İmparatorluk gerçeğinde tam bağımsız devlet, ulus toplum anlayışına yer yoktur. Daha doğrusu tam bağımsızlık idealize edilebilir. Ama çok ender uygulama özelliğine sahiptir. Egemen realite, hakim imparatorluk çerçevesinde bağımlılıktır. Düzeyler farklı olabilir, ama gerçeğin hakim biçimini değiştirmez. Yaklaşık 4350 yıldır toplumsal yapılar üzerinde etkili olan imparatorlukta, hegemon devletle dolaylı veya dolaysız bağımlısı olan en yakın müttefikinden en önemsiz uydu devletine kadar irili ufaklı bir çok iktidar grubu mevcut sınırları içinde bağımlılık halindedir. En bağımsız geçinen ulus devlet -esasında ulusta azınlık- çağında bu gerçeklik daha da geçerlidir. Hegemon güçten tam bağımsızlık, milliyetçiliğin bir toplumu etkileme, politik iddiası ve oyunudur. Hegemon demek en güçlü zihniyet, iktidar, sosyal ve ekonomik yapıyla askeri güce, bilim ve tekniğe sahip olmak demektir. ABD’nin varlığı bu tanıma denk düştüğü için günümüzün birincil hegemon gücüdür. Ama sistemin tüm krizinin, onun yönetiliş tarzının ve sonuçlanışının da en sorumlu taraflarından başta gelenidir.

Toplumların ulusal olgular biçiminde şekillenmesinin doğrudan kapitalizmin bir ürünü olmadığını kavramak gerekir.
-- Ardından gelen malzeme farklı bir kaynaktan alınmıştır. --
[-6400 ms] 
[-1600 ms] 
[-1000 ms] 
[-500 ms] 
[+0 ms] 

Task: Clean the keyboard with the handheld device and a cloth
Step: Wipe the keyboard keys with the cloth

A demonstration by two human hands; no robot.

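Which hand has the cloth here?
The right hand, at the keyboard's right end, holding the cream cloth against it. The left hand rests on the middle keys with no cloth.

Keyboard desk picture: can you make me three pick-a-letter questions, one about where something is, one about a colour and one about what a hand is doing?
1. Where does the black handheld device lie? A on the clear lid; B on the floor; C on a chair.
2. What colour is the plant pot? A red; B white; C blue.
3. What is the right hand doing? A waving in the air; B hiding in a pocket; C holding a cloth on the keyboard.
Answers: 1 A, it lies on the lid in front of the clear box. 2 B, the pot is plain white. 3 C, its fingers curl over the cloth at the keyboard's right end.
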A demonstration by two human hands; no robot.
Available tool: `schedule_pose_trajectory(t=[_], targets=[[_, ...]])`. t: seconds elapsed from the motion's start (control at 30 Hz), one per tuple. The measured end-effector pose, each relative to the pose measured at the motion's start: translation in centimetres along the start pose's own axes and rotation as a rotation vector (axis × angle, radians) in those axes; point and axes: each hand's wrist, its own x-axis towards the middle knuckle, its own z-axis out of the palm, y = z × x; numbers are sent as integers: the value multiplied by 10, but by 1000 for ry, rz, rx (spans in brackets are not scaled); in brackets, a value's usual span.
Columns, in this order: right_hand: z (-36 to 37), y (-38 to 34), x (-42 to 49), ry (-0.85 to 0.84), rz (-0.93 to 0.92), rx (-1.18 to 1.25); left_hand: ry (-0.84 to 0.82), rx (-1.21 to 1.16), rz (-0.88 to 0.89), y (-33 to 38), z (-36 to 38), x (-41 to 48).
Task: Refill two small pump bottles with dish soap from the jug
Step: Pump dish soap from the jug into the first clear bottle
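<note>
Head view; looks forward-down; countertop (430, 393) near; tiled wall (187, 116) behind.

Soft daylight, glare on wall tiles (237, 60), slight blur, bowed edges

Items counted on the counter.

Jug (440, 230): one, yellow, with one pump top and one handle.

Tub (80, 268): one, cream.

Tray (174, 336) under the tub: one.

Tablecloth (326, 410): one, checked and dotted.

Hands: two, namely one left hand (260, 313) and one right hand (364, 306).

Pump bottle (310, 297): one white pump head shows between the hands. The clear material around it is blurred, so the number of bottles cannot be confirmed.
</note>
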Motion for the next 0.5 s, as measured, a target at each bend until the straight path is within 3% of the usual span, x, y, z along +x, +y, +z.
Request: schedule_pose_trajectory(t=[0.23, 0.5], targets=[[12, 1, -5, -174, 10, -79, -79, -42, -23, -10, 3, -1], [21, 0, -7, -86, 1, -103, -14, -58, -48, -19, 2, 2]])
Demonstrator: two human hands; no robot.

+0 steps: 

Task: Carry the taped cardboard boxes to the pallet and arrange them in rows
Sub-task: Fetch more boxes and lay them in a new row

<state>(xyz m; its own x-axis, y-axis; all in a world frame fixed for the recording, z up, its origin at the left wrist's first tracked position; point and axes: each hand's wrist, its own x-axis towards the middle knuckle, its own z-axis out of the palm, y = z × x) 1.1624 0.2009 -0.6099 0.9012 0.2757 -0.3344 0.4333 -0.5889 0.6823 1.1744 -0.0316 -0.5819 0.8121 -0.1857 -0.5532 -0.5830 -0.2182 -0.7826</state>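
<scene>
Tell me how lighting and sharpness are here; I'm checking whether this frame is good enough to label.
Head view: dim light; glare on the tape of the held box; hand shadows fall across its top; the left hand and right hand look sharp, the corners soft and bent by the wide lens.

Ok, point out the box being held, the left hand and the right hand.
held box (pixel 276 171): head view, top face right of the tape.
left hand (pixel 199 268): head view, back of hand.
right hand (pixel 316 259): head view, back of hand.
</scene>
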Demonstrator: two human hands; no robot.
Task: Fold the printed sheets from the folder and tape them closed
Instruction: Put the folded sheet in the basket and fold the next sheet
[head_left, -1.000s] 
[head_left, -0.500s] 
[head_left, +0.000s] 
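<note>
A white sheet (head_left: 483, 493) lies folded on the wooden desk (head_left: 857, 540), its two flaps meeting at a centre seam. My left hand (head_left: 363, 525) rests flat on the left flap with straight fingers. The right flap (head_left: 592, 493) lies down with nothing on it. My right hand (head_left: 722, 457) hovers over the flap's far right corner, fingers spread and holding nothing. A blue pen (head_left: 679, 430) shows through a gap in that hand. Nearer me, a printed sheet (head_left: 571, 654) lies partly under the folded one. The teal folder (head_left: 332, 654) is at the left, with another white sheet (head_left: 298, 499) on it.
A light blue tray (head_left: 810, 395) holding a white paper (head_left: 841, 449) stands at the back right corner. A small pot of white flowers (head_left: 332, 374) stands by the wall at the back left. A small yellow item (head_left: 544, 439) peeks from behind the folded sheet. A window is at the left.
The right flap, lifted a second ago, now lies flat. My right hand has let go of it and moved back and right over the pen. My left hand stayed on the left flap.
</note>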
Bu konuda da sanki kapitalizm ulus yaratır gibi bir ideacılık ciddi bir yanlıştır. Bu yanlışlıkta Marksizm’in payı da vardır. Toplumlarda klan, kabile, aşiret, milliyet ve millet şeklindeki süreç kendine özgü bir diyalektiğe sahiptir. Sınıflı toplumun ürünü olarak doğmazlar. Kapitalizm olmadan da ulus olunabilir. Ulus şekillenmesinde dil, kültür, tarih ve siyasal güç daha belirleyici rol oynar. Uluslar eşit-özgür ve demokratik toplumsal yapılarda daha sağlıklı gelişebilirler. Batı Avrupa’da 12. yüzyıldan itibaren şekillendiklerini görmekteyiz.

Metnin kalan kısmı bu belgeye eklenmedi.